Слепой. Первое дело Слепого. Проект "Ванга" - Андрей Воронин
Шрифт:
Интервал:
Закладка:
«Трещина в трубопроводе, – подумал ясновидящий. – Вот, значит, что это было. Микроскопическая… Да, найти ее, наверное, было непросто».
Он посмотрел на техника. Техник стоял позади начальства, немного в сторонке, ссутулившись, опустив испачканные смазкой руки, и старательно держался к лимузину спиной. Ясновидящий подумал, что это он зря.

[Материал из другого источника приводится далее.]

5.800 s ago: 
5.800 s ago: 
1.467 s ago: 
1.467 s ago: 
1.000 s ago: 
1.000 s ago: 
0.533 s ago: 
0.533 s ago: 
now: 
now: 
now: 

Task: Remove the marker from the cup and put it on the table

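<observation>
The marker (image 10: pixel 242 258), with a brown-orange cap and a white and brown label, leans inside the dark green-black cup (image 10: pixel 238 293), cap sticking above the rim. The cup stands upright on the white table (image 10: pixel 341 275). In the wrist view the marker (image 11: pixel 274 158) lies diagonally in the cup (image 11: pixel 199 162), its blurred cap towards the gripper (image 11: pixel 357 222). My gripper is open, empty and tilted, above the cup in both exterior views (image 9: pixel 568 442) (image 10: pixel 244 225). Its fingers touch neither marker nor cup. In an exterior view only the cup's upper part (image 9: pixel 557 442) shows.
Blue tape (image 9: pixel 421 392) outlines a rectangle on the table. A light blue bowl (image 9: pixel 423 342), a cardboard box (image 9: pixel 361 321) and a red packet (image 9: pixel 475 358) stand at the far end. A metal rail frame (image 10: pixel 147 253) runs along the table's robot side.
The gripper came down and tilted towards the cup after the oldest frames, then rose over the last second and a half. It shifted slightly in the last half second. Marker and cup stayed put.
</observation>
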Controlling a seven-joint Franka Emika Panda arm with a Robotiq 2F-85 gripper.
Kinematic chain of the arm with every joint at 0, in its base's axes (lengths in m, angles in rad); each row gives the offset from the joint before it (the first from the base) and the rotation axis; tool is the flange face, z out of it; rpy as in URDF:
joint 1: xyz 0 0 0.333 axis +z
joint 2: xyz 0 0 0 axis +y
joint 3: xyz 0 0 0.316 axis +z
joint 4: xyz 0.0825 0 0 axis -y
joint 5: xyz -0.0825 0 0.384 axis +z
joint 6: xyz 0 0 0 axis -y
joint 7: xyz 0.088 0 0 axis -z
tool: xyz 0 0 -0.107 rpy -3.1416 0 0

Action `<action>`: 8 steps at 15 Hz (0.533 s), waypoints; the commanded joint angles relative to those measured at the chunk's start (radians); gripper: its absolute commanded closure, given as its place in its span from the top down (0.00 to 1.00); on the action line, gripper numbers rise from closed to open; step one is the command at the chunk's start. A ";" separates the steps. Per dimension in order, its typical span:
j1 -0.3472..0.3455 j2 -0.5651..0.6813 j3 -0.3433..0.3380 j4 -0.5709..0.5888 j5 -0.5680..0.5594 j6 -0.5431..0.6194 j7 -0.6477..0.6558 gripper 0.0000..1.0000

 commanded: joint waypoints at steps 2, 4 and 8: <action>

На его месте любой нормальный человек пялился бы на такое диво дивное – экстрасенса, сумевшего обнаружить неисправность в огромном самолете, не подходя к нему ближе чем на десять метров, – во все глаза. А этот стоит спиной, как будто ясновидец для него обыкновеннейшая вещь, не вызывающая ни малейшего интереса. Как бы начальник охраны чего-нибудь не заподозрил. Дурак-то он дурак, но глаз у него наметанный, и хитер он, как старый лис…
Начальник охраны резко повернулся на каблуках и, по-прежнему широко шагая, направился к лимузину. Его скуластое восточное лицо с темной щеточкой усов над верхней губой и немного раскосыми глазами хранило всегдашнее бесстрастное выражение, но ясновидящий знал, что одержал очередную победу.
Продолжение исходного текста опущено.